The Tamimi’s relatives in Deir Nitham expressed similar sentiments following the killing of their son Musaab in January, saying that days after Ahed’s arrest, the people of the village were threatened by Israeli soldiers who told them “The day will come when you wish you are not a Tamimi.”
“We have become a symbol of nonviolent resistance, and they [Israel] don’t want the voice of Palestine to be heard from anywhere or anyone,” Bassem said, “who knows what they will do next.”
International campaign for Ahed’s release continues
The Tamimi family of Nabi Saleh is well known internationally for their activism against the Israeli occupation, which maintains a heavy, near-constant presence in their village.
Ahed is famous across Palestine and the Arab world for videos of her, since her childhood, defiantly resisting Israeli soldiers who clash with Palestinians in her village nearly every week.
Two years ago, her family made headlines when an Israeli soldier violently attempted to arrest her younger brother, who had one arm in a cast at the time. Ahed and her mother manager to pull the soldier of her brother and free him.

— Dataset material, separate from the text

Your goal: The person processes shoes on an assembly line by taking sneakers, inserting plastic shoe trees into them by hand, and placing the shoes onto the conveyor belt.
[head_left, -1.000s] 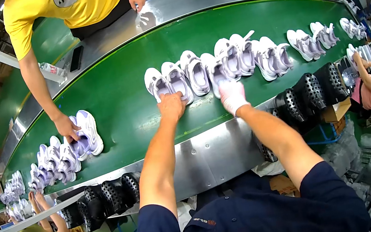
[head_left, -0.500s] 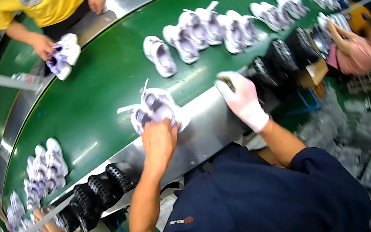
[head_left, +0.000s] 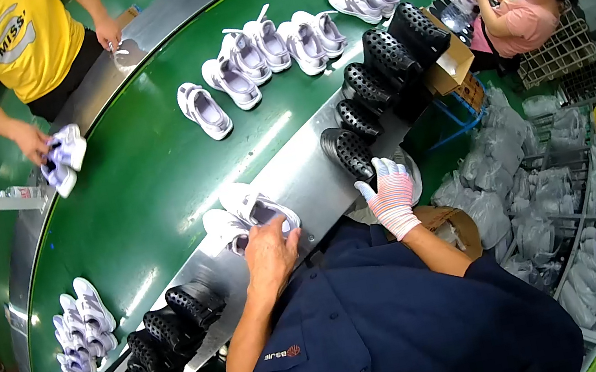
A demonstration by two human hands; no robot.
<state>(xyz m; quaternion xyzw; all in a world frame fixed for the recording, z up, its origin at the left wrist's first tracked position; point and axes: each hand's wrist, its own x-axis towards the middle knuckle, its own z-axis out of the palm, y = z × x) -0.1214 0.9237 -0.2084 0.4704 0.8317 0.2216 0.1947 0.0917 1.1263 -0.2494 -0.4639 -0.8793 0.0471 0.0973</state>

Since her arrest in December, Ahed has become the subject of dozens of solidarity campaigns across the world demanding her release from Israeli prison, and an end to Israeli detention of Palestinian children.
As Ahed and her mother Nariman — who was arrested after her daughter — are being prosecuted behind closed doors, international rights groups such as Amnesty International have called for their immediate release, saying that Ahed’s detention “is a desperate attempt to intimidate Palestinian children who dare to stand up to repression by occupying forces.”
The group highlighted that under the Convention on the Rights of the Child, to which Israel is a state party, “the arrest, detention or imprisonment of a child must be used only as a measure of last resort and for the shortest appropriate period of time,” adding that Ahed is currently facing up to 10 years in prison
According to prisoners rights group Addameer, as of January 2018, there were 330 Palestinian children being held in Israeli prison.
Meanwhile, Bassem, who has been denied permission to visit Ahed in prison, waits until the next court date to catch a glimpse of his daughter.